There is a shareware Word clone called Atlantis that has a nice export to epub feature (you could then convert that to other formats through Calibre.) You wouldn’t necessarily conciser it a replacement for your current word processor, but it is cheap enough to use it just for the export filter (if you have a habit of making epubs.)

Calibre will also start from .doc, .doc, html and text files… There’s not much need for another tool to get partway there.

Put more broadly, there are are dozens of tools that do some part of the ebook process, but a word processor you’re comfortable with and Calibre are about all you really need.

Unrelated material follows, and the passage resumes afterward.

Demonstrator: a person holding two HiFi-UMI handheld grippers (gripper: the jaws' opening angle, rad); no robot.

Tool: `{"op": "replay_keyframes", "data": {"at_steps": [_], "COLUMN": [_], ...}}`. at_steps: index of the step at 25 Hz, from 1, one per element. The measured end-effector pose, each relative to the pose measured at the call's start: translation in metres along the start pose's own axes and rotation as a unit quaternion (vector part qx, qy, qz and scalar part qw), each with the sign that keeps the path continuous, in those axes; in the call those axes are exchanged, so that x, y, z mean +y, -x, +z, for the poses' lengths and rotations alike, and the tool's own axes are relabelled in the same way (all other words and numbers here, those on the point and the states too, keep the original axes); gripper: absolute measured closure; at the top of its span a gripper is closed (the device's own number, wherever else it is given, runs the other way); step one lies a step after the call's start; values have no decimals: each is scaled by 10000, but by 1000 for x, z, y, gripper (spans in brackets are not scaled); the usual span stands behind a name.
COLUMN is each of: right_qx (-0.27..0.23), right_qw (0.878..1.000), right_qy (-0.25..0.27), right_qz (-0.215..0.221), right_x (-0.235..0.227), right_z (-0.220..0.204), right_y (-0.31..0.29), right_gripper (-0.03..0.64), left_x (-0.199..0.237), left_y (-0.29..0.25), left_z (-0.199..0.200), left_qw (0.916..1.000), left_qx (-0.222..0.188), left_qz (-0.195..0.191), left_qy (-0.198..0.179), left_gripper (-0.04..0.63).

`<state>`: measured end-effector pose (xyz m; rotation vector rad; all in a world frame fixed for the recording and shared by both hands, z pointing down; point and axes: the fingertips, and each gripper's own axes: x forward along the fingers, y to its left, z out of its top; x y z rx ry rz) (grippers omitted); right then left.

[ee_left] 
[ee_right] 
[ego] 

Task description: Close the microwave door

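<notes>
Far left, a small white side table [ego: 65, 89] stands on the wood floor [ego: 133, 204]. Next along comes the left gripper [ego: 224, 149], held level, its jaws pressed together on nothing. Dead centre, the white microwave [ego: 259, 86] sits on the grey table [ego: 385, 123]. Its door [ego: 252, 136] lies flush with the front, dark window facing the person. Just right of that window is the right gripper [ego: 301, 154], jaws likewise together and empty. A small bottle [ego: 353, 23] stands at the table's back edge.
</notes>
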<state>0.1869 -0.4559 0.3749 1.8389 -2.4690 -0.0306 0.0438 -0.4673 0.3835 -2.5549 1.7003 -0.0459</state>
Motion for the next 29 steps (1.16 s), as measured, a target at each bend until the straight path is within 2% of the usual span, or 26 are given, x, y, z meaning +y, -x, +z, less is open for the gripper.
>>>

An html/css editor can be useful if you grasp those formats.

Atlantis does it better.

It’s a sufficiently between-the-cracks niche that I’ve never found any one best tool, including InDesign. It’s a lot like the first ten years or so of HTML editors, where you chose the one that did the most while having the fewest drawbacks for your needs.

I find it very odd that a quirky shareware program pretty much rules the roost. In 2017, at least.

I downloaded a free Nook edition of Jules Verne’s obscure novel North and South. The book was obviously digitized using software intended for that purpose, with minimal (if any) operator help.

It’s hilarious. I can only assume that the sioftware encountered pages partly torn out, water damage, and the like, and did its level best to try to accurately reproduce what it was presented with. At random intervals the pretty clear text would dissolve into a wall of badly-done leetspeak, blank spaces, and utter gibberish. Sometimes you could make out what lay behind the hieroglyphics, but most of the time you just had to skip that page and try to pick up further down the text. This was over five years ago.

so certainly inexpensive to free digitizing software was available for scanned books back then, and I can only assume (hope) it’s gotten better.

Free book. You get what you pay for. Unfortunately, it was one of Verne’s worst to start out with, and screwing with the text really didn’t help

I’m putting this one on my list to read at some point.

After all, Verne’s worst is still better than a lot of peoples’ best.

I’m a huge Verne fan, but I honestly can’t recommend it. It’s Jules Verne Tackles the American Civil War, and it’s incredibly unconvincing. It’s sometimes printed as two volumes, Texar the Southerner and Burbank the Northerner, or in one volume as Texar’s Revenge.


I used to love playing that on my Atari 2600.